Directions for this task: Show each line of the data below in which "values" occurs.
Top of Dataset extract
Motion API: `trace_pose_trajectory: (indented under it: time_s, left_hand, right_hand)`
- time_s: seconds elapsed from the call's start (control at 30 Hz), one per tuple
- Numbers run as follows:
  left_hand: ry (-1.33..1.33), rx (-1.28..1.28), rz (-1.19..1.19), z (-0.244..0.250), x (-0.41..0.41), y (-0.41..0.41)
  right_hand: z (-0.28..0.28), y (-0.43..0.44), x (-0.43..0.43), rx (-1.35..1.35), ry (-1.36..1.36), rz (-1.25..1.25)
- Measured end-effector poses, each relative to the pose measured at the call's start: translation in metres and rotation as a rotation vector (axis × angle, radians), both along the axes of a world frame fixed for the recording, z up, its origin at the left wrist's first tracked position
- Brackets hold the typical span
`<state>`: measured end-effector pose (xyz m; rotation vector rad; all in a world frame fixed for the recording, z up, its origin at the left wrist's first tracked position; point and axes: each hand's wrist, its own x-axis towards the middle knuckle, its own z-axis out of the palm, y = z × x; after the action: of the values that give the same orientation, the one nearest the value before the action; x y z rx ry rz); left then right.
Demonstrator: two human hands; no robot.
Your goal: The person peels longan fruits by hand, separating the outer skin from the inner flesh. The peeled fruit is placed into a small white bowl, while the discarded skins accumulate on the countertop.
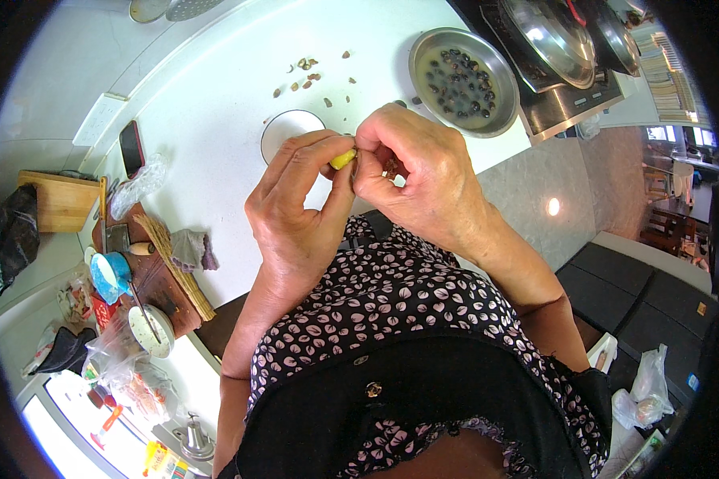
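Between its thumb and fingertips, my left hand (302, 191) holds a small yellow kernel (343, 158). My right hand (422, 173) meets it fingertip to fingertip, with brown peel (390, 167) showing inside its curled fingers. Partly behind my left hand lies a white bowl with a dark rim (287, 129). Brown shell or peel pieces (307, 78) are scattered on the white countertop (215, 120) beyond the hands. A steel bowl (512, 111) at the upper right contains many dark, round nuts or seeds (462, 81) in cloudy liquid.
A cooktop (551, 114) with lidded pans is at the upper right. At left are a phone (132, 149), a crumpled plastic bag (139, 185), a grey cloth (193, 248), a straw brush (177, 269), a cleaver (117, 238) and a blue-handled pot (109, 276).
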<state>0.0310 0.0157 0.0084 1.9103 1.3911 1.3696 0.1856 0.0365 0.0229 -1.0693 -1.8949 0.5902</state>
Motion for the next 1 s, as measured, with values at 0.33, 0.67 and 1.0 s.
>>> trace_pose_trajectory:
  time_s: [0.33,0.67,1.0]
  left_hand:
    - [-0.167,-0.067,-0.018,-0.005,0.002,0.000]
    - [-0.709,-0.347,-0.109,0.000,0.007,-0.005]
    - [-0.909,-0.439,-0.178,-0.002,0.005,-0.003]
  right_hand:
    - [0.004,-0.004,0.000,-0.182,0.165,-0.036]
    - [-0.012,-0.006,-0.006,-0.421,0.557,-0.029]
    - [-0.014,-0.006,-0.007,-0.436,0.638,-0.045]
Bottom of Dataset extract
Response area:
`<state>`: measured end-effector pose (xyz m; rotation vector rad; all in a world frame fixed for the recording, z up, its origin at the left wrist's first tracked position; point and axes: each hand's wrist, its own x-axis towards the middle knuckle, its own z-axis out of the palm, y = z × x; after the action: of the values that give the same orientation, the one nearest the value before the action; x y z rx ry rz); left then right.
Motion for the next 1 s, as measured, with values at 0.33, 0.67 and 1.0 s.

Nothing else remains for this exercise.